# PROBLEM REQUIREMENTS:
Everything in the listing below needs restating exactly, apart from the pictures.

# INFORMATION SHOWN:

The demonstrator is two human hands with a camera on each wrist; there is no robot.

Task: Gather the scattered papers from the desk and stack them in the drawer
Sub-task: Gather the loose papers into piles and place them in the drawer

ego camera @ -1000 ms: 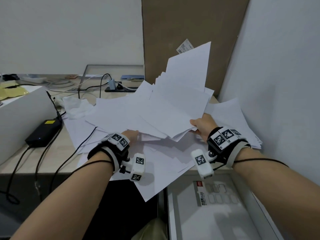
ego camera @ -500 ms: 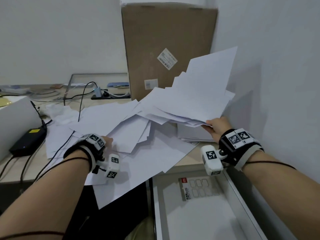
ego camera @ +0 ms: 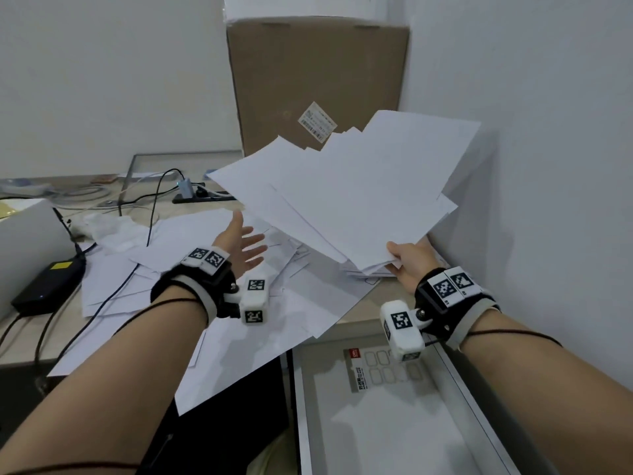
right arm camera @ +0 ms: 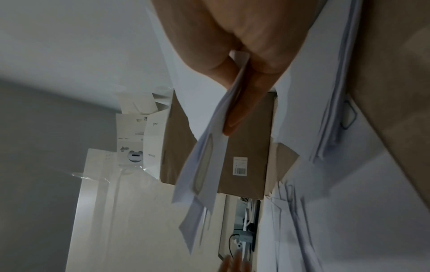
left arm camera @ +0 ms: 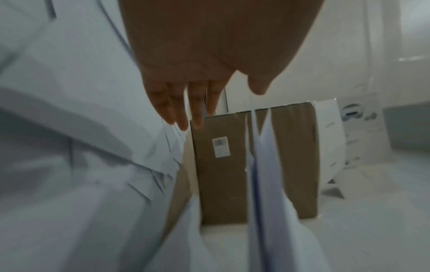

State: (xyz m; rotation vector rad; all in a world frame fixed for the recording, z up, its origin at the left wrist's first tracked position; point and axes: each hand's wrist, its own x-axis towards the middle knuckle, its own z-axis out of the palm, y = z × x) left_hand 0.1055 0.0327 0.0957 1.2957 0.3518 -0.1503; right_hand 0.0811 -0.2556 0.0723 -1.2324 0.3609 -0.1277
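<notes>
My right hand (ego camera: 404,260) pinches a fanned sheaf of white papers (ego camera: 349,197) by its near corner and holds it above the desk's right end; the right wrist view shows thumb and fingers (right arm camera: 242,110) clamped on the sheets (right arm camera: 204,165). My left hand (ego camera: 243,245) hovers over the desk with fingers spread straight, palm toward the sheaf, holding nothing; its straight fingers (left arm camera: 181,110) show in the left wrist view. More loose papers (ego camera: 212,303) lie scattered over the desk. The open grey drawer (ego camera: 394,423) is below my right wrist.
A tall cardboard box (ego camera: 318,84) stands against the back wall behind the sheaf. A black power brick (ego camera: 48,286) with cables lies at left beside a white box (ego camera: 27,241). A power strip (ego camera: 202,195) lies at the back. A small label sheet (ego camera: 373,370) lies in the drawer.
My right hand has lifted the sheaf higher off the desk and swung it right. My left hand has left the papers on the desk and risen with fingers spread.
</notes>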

# TASK RESULT:
The demonstrator is two human hands with a camera on each wrist; there is no robot.

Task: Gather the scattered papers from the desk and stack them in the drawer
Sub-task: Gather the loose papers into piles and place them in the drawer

ego camera @ -1000 ms: 
ego camera @ -500 ms: 
ego camera @ +0 ms: 
right arm camera @ +0 ms: 
left arm camera @ +0 ms: 

State: (xyz m; rotation vector rad; all in a world frame fixed for the recording, z up, its origin at the left wrist's first tracked position; point and axes: each hand's wrist, its own x-axis towards the middle knuckle, its own z-axis out of the palm, y = z × x) left_hand 0.1055 0.0327 0.0957 1.2957 0.3518 -0.1503; right_hand 0.0811 -0.2556 0.0723 -1.2324 0.3609 -0.1277
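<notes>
My right hand (ego camera: 404,260) pinches a fanned sheaf of white papers (ego camera: 349,197) by its near corner and holds it above the desk's right end; the right wrist view shows thumb and fingers (right arm camera: 242,110) clamped on the sheets (right arm camera: 204,165). My left hand (ego camera: 243,245) hovers over the desk with fingers spread straight, palm toward the sheaf, holding nothing; its straight fingers (left arm camera: 181,110) show in the left wrist view. More loose papers (ego camera: 212,303) lie scattered over the desk. The open grey drawer (ego camera: 394,423) is below my right wrist.
A tall cardboard box (ego camera: 318,84) stands against the back wall behind the sheaf. A black power brick (ego camera: 48,286) with cables lies at left beside a white box (ego camera: 27,241). A power strip (ego camera: 202,195) lies at the back. A small label sheet (ego camera: 373,370) lies in the drawer.
My right hand has lifted the sheaf higher off the desk and swung it right. My left hand has left the papers on the desk and risen with fingers spread.
</notes>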

The exercise requires no further answer.